(WASHINGTON) — In light of the reported chemical attack in Syria this week, the White House has been busy meeting and discussing possible responses to the alleged actions of President Bashar al-Assad’s government.
While Syria is unlikely to grant the U.S. access to facts and evidence, the White House spent most of Friday working to fill in the gaps around the reports. The Syrian opposition has been helpful in providing evidence to the U.S. government.
A senior official told ABC News that the administration is “taking a look at options” that include missile strikes and providing arms to the rebels. With that said, sending American soldiers to Syria is not — and will not be — an option.

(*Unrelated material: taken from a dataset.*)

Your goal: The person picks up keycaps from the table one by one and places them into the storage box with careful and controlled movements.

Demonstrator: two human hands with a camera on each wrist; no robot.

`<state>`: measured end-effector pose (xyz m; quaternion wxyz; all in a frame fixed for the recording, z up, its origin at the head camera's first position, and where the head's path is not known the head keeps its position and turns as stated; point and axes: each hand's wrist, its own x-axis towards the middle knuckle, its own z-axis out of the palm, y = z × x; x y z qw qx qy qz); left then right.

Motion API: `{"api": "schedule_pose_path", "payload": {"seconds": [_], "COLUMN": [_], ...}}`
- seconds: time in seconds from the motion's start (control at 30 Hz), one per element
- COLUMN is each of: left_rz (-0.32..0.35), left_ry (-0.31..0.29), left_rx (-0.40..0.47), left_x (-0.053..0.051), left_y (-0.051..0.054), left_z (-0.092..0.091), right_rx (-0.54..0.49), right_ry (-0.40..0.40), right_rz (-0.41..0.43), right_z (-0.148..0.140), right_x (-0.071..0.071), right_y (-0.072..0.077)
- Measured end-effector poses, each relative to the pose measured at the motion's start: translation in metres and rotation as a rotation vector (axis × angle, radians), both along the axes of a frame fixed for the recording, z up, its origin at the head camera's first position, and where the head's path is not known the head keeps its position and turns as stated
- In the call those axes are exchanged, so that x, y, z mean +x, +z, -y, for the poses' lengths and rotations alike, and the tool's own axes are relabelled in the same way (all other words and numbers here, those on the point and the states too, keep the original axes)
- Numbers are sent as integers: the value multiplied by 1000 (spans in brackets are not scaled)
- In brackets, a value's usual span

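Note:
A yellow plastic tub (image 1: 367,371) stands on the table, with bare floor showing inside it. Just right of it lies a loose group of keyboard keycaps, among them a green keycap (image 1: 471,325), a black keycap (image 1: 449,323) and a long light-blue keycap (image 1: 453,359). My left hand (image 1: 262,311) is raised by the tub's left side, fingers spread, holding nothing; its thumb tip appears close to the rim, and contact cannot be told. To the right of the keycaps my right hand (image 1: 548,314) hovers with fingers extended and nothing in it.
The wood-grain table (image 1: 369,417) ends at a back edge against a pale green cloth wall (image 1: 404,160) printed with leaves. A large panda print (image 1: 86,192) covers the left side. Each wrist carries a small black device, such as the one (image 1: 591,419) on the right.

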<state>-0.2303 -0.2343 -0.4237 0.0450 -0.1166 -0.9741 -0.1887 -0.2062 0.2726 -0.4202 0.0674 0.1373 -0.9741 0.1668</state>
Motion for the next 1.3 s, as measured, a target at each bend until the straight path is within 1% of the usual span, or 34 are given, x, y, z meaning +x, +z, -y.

The official said that the meetings were different from past administration rhetoric, in that it is more urgent. The potential large death tolls could represent either a major escalation or proof that Assad has lost control of his country’s chemical weapons.
While administration officials hope to have a decision in the near future, “there is no timeline.”
The official told ABC News that whatever action the U.S. takes must serve to advance the U.S. strategy and goals in Syria and should take into consideration the potential consequences.
Meanwhile, Secretary of State John Kerry spent much of Friday making phone calls to a number of foreign representatives. In speaking with foreign ministers and secretaries from Europe and the Middle East, as well as representatives from the United Nations, the European Union and the Arab League, Kerry reiterated the United States’ commitment to gather the pertinent facts surrounding the events of this past week.
A statement from a senior State Department official additionally expressed American “concern and outrage over the disturbing reports, photos and videos we have seen, which shock the conscience.”